REQUIRED ACTION → Repeat all of the data word for word so that only the pictures are missing from the copy.

INFORMATION SUPPLIED →
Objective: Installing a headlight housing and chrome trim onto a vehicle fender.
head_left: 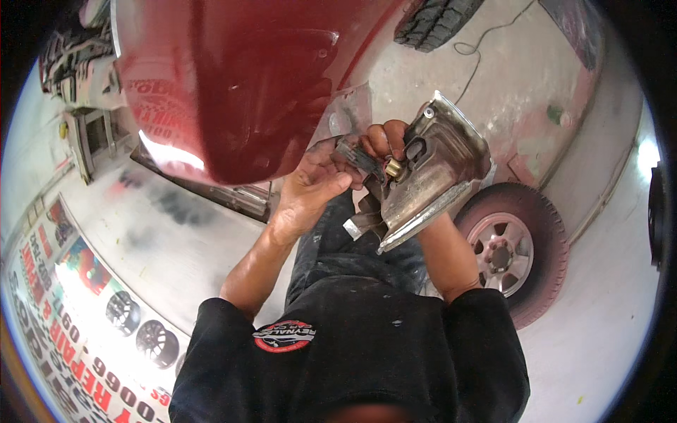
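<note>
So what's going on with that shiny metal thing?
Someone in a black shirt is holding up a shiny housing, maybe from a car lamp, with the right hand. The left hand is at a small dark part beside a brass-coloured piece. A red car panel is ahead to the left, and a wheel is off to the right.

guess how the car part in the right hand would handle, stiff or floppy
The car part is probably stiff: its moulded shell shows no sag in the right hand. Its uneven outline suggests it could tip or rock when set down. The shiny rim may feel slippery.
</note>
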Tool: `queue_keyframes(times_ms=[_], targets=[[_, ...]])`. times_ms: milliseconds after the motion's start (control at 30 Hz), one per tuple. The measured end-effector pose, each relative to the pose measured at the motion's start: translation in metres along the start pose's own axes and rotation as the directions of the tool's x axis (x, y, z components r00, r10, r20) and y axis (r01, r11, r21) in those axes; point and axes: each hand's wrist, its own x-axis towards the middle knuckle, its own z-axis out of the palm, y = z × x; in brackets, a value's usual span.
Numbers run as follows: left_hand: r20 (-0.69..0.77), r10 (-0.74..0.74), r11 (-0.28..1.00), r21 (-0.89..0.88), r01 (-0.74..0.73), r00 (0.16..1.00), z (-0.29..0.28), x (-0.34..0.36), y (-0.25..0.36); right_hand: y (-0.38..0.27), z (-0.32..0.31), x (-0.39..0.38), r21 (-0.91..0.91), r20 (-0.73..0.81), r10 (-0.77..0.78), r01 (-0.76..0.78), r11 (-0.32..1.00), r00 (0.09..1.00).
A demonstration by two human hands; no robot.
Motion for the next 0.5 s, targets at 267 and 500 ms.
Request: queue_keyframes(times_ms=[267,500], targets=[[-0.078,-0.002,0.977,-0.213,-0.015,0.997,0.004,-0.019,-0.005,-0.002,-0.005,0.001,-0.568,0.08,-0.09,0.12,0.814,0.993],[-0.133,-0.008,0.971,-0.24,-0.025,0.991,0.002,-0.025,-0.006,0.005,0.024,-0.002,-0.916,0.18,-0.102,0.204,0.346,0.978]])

ANSWER SPACE →
Objective: Installing a headlight housing and chrome trim onto a vehicle fender.
head_left: 
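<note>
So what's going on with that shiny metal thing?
Someone in a black shirt is holding up a shiny housing, maybe from a car lamp, with the right hand. The left hand is at a small dark part beside a brass-coloured piece. A red car panel is ahead to the left, and a wheel is off to the right.

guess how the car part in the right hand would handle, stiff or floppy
The car part is probably stiff: its moulded shell shows no sag in the right hand. Its uneven outline suggests it could tip or rock when set down. The shiny rim may feel slippery.
</note>
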Tool: `queue_keyframes(times_ms=[_], targets=[[_, ...]])`. times_ms: milliseconds after the motion's start (control at 30 Hz), one per tuple. The measured end-effector pose, each relative to the pose measured at the motion's start: translation in metres along the start pose's own axes and rotation as the directions of the tool's x axis (x, y, z components r00, r10, r20) and y axis (r01, r11, r21) in those axes; point and axes: each hand's wrist, its own x-axis towards the middle knuckle, its own z-axis out of the palm, y = z × x; in brackets, a value's usual span.
Numbers run as follows: left_hand: r20 (-0.69..0.77), r10 (-0.74..0.74), r11 (-0.28..1.00), r21 (-0.89..0.88), r01 (-0.74..0.73), r00 (0.16..1.00), z (-0.29..0.28), x (-0.34..0.36), y (-0.25..0.36); right_hand: y (-0.38..0.27), z (-0.32..0.31), x (-0.39..0.38), r21 (-0.91..0.91), r20 (-0.73..0.81), r10 (-0.77..0.78), r01 (-0.76..0.78), r11 (-0.32..1.00), r00 (0.09..1.00).
A demonstration by two human hands; no robot.
Motion for the next 0.5 s, targets at 267 and 500 ms.
Request: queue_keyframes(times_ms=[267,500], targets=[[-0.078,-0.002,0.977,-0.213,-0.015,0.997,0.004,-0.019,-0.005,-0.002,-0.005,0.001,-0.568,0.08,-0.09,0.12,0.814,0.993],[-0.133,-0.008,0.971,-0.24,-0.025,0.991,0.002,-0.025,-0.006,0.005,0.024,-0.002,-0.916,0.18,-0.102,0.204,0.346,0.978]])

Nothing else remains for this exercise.